The injection file is a JSON file, in which you are free to add \'#\' prefixed comments.

The various sections are described below.

Destination Section¶

You can set in your injection file the data destination, i.e. where you want to send your generated data. This section is optional, you can define it using the command-line parameters. If you set one, you can also override it using online parameters. Here is an example to send your generated data to a TCP server.

{
    "destination" : { 
        "proto" : "tcp", 
        "host" : "127.0.0.1", 
        "port" : 9999 
    },
...
}

The supported destination are :

tcp: send the data to TCP server
udp: send the data to UDP server
lumberjack: send the data to UDP server
http: performs POST REST requests to an http server
stdout: just print out the generated data. Use for debugging purposes and copypasta.
kafka: act as a kafka producer, toward a given topic
elasticsearch: inject data directly to an Elasticsearch cluster.

Here are examples configurations for the \"destination\" section:

# all these require plain host port parameters
{ "proto" : "tcp", "host" : "127.0.0.1", "port" : 9999 }
{ "proto" : "udp", "host" : "127.0.0.1", "port" : 9999 }
{ "proto" : "lumberjack", "host" : "127.0.0.1", "port" : 9999, "compression": false }
{ "proto" : "http", "host" : "127.0.0.1", "port" : 9999, 
    "http_method": "POST", 
    "http_root_url": "/", 
    "bulk_size": 1 
}

# Elasticsearch configuration ('port' is optional, 'bulk_size' default is 1)
{ 
    "proto" : "elasticsearch", "host": "127.0.0.1", "port": 9300, 
    "cluster_name" : "es_search", 
    "index": "test", 
    "type": "doc", 
    "bulk_size": 1000 }

# Kafka only accepts a "brokers" name that must be defined in your 
# punchplatform.properties file. That is : this option only works
# (as of today) on an installed punchplatform.
{ 
    "proto": "kafka", 
    "brokers": "local", 
    "topic": "mytenant_bluecoat_proxysg"
}

Load Section¶

This section lets you control the injector\'s throughput. It is also optional if you prefer using online parameters.

"load" :{

    # "message_throughput" indicates the number of message per second.
    # Sometimes you want to inject fewer message than 1 per second, 
    # you can then use the alternative property : "inter_message_delay" 
    # For example to inject one message every 30 seconds :
    #   "inter_message_delay" : 30
    # 
    "message_throughput" : 1000,

    # Optional : control how often you have a recap stdout message. 
    "stats_publish_interval" : "2s",

    # The total number of message. Use -1 for almost infinite (2³¹-1 messages). 
    "total_messages" : 1000000,

    # Optional : make you throughput fixed or variable. By default fixed.
    # Using "variable" makes your load vary between 50 and 150 % of your 
    # set throughput.
    "type" : "fixed"
}

Punchlets Performance Test¶

The injector is great to stress one or a chain of punchlet under a high load of data. Using the --punchlets argument you basically make a chain a punchlets traversed by tons of (representative) data.

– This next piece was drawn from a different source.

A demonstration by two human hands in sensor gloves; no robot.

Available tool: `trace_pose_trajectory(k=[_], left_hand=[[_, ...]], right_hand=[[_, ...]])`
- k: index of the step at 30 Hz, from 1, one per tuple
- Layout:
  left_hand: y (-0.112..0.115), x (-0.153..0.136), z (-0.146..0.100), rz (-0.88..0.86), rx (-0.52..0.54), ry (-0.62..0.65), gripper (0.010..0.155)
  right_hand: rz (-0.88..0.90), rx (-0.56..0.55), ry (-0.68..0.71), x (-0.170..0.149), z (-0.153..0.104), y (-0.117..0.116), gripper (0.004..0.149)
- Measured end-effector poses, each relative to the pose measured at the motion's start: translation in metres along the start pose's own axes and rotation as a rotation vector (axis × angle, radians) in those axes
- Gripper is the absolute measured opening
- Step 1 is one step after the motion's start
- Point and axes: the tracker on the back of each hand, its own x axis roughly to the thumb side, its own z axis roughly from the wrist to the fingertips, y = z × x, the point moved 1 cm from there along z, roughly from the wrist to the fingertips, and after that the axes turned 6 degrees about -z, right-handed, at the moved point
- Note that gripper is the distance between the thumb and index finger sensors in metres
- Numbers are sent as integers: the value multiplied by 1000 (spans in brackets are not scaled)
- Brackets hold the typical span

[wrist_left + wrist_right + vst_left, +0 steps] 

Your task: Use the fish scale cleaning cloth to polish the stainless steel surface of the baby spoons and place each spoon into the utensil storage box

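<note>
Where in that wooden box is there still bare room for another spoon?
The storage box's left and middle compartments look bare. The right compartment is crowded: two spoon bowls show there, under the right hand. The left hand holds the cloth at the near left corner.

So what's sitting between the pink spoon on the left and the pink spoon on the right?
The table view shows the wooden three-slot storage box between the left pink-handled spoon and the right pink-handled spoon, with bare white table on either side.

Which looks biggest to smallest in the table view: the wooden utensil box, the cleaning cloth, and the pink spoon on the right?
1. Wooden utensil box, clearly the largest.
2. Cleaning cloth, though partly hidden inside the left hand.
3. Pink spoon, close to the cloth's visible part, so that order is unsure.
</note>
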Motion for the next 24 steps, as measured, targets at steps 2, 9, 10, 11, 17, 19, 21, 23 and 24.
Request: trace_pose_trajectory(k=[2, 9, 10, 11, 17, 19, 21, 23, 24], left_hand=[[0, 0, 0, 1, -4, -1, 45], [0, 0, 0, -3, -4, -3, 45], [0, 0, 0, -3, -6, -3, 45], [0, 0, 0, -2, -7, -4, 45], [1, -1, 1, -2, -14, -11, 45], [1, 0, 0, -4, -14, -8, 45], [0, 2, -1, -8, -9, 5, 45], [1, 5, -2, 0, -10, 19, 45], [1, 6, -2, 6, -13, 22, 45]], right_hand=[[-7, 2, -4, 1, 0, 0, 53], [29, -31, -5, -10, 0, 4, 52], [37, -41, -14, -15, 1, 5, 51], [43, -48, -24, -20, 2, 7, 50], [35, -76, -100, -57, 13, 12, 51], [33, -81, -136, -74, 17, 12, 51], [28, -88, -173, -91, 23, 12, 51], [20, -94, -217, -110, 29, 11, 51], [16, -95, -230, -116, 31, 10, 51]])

To check everything runs fine before stressing the punchlets, use the "-v" option to dump the punchlet result Again the -t option is your friend here to do that slowly

punchplatform-log-injector.sh -c <json-injection-file> --punchlets punchlet1,punchlet2,.. -t 1 -v

If you need to include punchlet resources, use --resources option

punchplatform-log-injector.sh -c <json-injection-file> \
    --punchlets standard/common/input.punch,standard/common/parsing_syslog_header.punch,... \
    --resources standard/apache_httpd/taxonomy.json,standard/apache_httpd/http_codes.json \
    --dump

Note on punchlet performance : you should expect on a Intel Core i7 2,5GHz:
- running the injection without doing nothing : 730 Keps
- running the injection with the input tuple creation only : 670 Keps
- running the injection with the punchlets : 30 Keps

Message Section¶

This mandatory section contains the payload sent by the log injector.

"message" : {

    # the payloads are templates of what you inject. In there you 
    # can insert %{} variable fields that will be replaced by the 
    # corresponding element you define in the "fields"section 
    # described right next. For example here, %{src} will be replaced 
    # by the "src" field.
    #
    # You can define a single payload. Should you define several 
    # ones like illustrated here, the injector will simply round-robin 
    # on each one.
    #
    # Every time a message is generated, each %{} variable field is 
    # replaced by a new value.
    #
    # You can thus finely control what your output data will look like.
    #

    "payloads" : [
        "%{timestamp}: New session from IP %{src_ip} UUID %{uuid}.",
        "%{timestamp}: %{owner} visited URL %{url} %{nb_visits} times.",
        "%{timestamp}: %{owner} also uploaded %{outbytes}kb and downloaded %{inbytes}kb."
    ],

    # The fields sections lets you define various kind of generated 
    # values. In the following all the supported injector fields are 
    # described.

    "fields" : {

        "src_ip" : {
            # Generate IPV4 addresses. 
            "type" : "ipv4",

            # You use brackets to control what part of the address 
            # you want to make variable. Here all of them. 
            "format" : "[0-255].[0-255].[0-255].[0-255]"
        },
        "url" : {

            # Take the values from a list. Every time a value is 
            # generated you getn next element of your list.
            "type" : "list",

            # Here is your list. 
            "content" : [
                "GET /ref/index.html HTTP/1.1", 
                "GET /yet/another.html.css HTTP/1.1"
                ]
        },

        "owner" : {
            "type" : "list",
            "content" : ["frank", "bob", "alice", "ted", 
                            "dimi", "ced", "phil", "julien"]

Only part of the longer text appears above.